I have a difficult relationship with Remembrance Day. The only member of my family actually involved in WWII was my maternal grandfather, who was from a small village in northern Germany. He wasn't involved in the Nazi Party. There was no Jewish community in the village. Given his age at the time, I have a suspicion that he didn't really have much of a choice about whether to enlist or not, regardless of his feelings about Hitler and the Fatherland. But still.
They sent him to the Eastern Front. Not Stalingrad, but just as horrific, from what my mother has told me secondhand. He never talked about his time in the military to anyone except her and my aunt, towards the end. No food, inadequate supplies, scorched earth - an endless slog of frozen mud and blood and murder. When their commanding officer died (whether by a Soviet bullet or mutiny - he never said and Mum never asked), he and the surviving members of his unit fled the advancing Red Army and went looking for the Americans so they could surrender and maybe eventually go home.
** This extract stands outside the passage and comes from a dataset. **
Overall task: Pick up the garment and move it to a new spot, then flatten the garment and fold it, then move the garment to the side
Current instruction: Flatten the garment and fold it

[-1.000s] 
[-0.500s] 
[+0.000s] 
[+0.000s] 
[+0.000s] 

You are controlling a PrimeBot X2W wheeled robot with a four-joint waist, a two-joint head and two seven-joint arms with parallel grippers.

He spent the better part of a year in a POW camp, went back to his village, sold the farm, and emigrated to Canada, sending for his family once he'd found a job and a place to live with the help of the Salvation Army (my feelings about them are for another post and another complicated set of feelings). He never talked about the war again, and once he retired from his job, was never sober again until the day he died. Whatever wound he carried - the shame and grief and guilt - took 45 years to kill him.
So that's it. The ceremonies here are all about how our side fought for freedom, paid a terrible price, and prevailed. What ceremony is there for when you come back and realize what you fought and paid in blood for was something unworthy - a vicious, contemptible lie, propagated by men unfit to lead?